* TASK DETAILS: The required output is every record, written out exactly.

══ DATA EXTRACT

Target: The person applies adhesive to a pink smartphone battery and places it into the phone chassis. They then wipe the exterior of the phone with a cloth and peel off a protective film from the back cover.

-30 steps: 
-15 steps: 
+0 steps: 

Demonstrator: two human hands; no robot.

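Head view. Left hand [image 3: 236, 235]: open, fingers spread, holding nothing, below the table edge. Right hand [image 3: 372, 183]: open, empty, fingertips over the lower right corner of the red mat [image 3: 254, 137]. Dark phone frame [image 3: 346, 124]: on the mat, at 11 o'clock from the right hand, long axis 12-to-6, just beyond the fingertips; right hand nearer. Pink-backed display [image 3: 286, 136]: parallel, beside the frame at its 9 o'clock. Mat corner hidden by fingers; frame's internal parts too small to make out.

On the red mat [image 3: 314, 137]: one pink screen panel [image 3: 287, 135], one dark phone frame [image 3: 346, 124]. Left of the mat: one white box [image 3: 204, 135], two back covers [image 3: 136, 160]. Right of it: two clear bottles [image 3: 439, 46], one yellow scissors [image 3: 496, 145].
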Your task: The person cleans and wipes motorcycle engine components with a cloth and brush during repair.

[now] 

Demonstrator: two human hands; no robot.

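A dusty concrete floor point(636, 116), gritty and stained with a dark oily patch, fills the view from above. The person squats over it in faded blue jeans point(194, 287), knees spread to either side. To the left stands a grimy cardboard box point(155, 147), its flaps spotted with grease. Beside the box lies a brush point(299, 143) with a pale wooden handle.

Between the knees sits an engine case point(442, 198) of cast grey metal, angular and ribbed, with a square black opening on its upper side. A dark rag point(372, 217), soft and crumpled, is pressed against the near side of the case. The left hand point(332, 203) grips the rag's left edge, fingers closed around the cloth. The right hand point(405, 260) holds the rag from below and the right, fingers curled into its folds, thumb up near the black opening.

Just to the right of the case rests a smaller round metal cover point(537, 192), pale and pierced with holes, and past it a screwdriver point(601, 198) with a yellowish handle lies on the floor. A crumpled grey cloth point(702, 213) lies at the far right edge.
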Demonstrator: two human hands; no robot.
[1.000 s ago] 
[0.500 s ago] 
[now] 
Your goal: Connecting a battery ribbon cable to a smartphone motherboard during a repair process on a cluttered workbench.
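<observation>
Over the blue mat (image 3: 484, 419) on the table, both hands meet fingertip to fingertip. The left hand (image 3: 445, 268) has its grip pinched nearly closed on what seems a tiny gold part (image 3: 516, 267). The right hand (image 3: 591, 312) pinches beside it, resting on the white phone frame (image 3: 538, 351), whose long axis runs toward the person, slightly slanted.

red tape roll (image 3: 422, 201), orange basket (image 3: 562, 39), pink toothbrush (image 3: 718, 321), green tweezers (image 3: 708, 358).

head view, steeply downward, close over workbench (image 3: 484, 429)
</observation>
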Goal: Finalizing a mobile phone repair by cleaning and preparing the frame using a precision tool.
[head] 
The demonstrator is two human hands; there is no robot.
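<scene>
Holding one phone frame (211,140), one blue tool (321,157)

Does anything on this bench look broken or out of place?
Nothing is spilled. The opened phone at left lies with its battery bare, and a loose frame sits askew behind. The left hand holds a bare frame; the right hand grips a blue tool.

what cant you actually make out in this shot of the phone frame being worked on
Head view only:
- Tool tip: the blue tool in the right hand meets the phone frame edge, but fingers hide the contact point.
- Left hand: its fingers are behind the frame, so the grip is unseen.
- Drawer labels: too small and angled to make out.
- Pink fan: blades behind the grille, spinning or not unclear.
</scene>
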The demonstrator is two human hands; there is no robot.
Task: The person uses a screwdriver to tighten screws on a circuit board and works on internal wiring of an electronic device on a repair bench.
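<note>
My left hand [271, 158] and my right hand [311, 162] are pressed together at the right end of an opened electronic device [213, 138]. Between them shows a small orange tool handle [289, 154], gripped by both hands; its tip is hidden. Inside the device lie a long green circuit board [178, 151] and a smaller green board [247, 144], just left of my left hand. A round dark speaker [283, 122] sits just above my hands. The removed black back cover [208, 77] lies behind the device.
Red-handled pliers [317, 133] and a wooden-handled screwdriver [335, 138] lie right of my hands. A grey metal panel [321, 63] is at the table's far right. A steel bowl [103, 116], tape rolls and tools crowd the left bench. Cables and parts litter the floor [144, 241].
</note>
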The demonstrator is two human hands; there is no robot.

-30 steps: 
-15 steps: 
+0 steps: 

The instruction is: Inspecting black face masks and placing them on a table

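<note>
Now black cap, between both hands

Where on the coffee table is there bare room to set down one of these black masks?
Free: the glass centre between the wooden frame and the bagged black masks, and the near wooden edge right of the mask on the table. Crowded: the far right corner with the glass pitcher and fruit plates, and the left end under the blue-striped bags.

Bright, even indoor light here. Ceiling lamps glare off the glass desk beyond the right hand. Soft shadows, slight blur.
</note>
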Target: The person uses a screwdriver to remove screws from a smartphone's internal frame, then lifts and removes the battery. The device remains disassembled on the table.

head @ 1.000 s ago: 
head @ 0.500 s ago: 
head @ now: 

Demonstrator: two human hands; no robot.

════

* RESULT OF THIS EXERCISE:
Target: The person applies adhesive to a pink smartphone battery and places it into the phone chassis. They then wipe the exterior of the phone with a cloth and peel off a protective film from the back cover.

-30 steps: 
-15 steps: 
+0 steps: 

Demonstrator: two human hands; no robot.

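Head view. Left hand [image 3: 236, 235]: open, fingers spread, holding nothing, below the table edge. Right hand [image 3: 372, 183]: open, empty, fingertips over the lower right corner of the red mat [image 3: 254, 137]. Dark phone frame [image 3: 346, 124]: on the mat, at 11 o'clock from the right hand, long axis 12-to-6, just beyond the fingertips; right hand nearer. Pink-backed display [image 3: 286, 136]: parallel, beside the frame at its 9 o'clock. Mat corner hidden by fingers; frame's internal parts too small to make out.

On the red mat [image 3: 314, 137]: one pink screen panel [image 3: 287, 135], one dark phone frame [image 3: 346, 124]. Left of the mat: one white box [image 3: 204, 135], two back covers [image 3: 136, 160]. Right of it: two clear bottles [image 3: 439, 46], one yellow scissors [image 3: 496, 145].
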Your task: The person cleans and wipes motorcycle engine components with a cloth and brush during repair.

[now] 

Demonstrator: two human hands; no robot.

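A dusty concrete floor point(636, 116), gritty and stained with a dark oily patch, fills the view from above. The person squats over it in faded blue jeans point(194, 287), knees spread to either side. To the left stands a grimy cardboard box point(155, 147), its flaps spotted with grease. Beside the box lies a brush point(299, 143) with a pale wooden handle.

Between the knees sits an engine case point(442, 198) of cast grey metal, angular and ribbed, with a square black opening on its upper side. A dark rag point(372, 217), soft and crumpled, is pressed against the near side of the case. The left hand point(332, 203) grips the rag's left edge, fingers closed around the cloth. The right hand point(405, 260) holds the rag from below and the right, fingers curled into its folds, thumb up near the black opening.

Just to the right of the case rests a smaller round metal cover point(537, 192), pale and pierced with holes, and past it a screwdriver point(601, 198) with a yellowish handle lies on the floor. A crumpled grey cloth point(702, 213) lies at the far right edge.
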Demonstrator: two human hands; no robot.
[1.000 s ago] 
[0.500 s ago] 
[now] 
Your goal: Connecting a battery ribbon cable to a smartphone motherboard during a repair process on a cluttered workbench.
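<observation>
Over the blue mat (image 3: 484, 419) on the table, both hands meet fingertip to fingertip. The left hand (image 3: 445, 268) has its grip pinched nearly closed on what seems a tiny gold part (image 3: 516, 267). The right hand (image 3: 591, 312) pinches beside it, resting on the white phone frame (image 3: 538, 351), whose long axis runs toward the person, slightly slanted.

red tape roll (image 3: 422, 201), orange basket (image 3: 562, 39), pink toothbrush (image 3: 718, 321), green tweezers (image 3: 708, 358).

head view, steeply downward, close over workbench (image 3: 484, 429)
</observation>
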Goal: Finalizing a mobile phone repair by cleaning and preparing the frame using a precision tool.
[head] 
The demonstrator is two human hands; there is no robot.
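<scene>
Holding one phone frame (211,140), one blue tool (321,157)

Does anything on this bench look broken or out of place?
Nothing is spilled. The opened phone at left lies with its battery bare, and a loose frame sits askew behind. The left hand holds a bare frame; the right hand grips a blue tool.

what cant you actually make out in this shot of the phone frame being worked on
Head view only:
- Tool tip: the blue tool in the right hand meets the phone frame edge, but fingers hide the contact point.
- Left hand: its fingers are behind the frame, so the grip is unseen.
- Drawer labels: too small and angled to make out.
- Pink fan: blades behind the grille, spinning or not unclear.
</scene>
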The demonstrator is two human hands; there is no robot.
Task: The person uses a screwdriver to tighten screws on a circuit board and works on internal wiring of an electronic device on a repair bench.
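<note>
My left hand [271, 158] and my right hand [311, 162] are pressed together at the right end of an opened electronic device [213, 138]. Between them shows a small orange tool handle [289, 154], gripped by both hands; its tip is hidden. Inside the device lie a long green circuit board [178, 151] and a smaller green board [247, 144], just left of my left hand. A round dark speaker [283, 122] sits just above my hands. The removed black back cover [208, 77] lies behind the device.
Red-handled pliers [317, 133] and a wooden-handled screwdriver [335, 138] lie right of my hands. A grey metal panel [321, 63] is at the table's far right. A steel bowl [103, 116], tape rolls and tools crowd the left bench. Cables and parts litter the floor [144, 241].
</note>
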The demonstrator is two human hands; there is no robot.

-30 steps: 
-15 steps: 
+0 steps: 

The instruction is: Inspecting black face masks and placing them on a table

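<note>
Now black cap, between both hands

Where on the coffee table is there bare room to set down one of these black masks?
Free: the glass centre between the wooden frame and the bagged black masks, and the near wooden edge right of the mask on the table. Crowded: the far right corner with the glass pitcher and fruit plates, and the left end under the blue-striped bags.

Bright, even indoor light here. Ceiling lamps glare off the glass desk beyond the right hand. Soft shadows, slight blur.
</note>
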Target: The person uses a screwdriver to remove screws from a smartphone's internal frame, then lifts and removes the battery. The device remains disassembled on the table.

head @ 1.000 s ago: 
head @ 0.500 s ago: 
head @ now: 

Demonstrator: two human hands; no robot.

The requested output has now been given in full.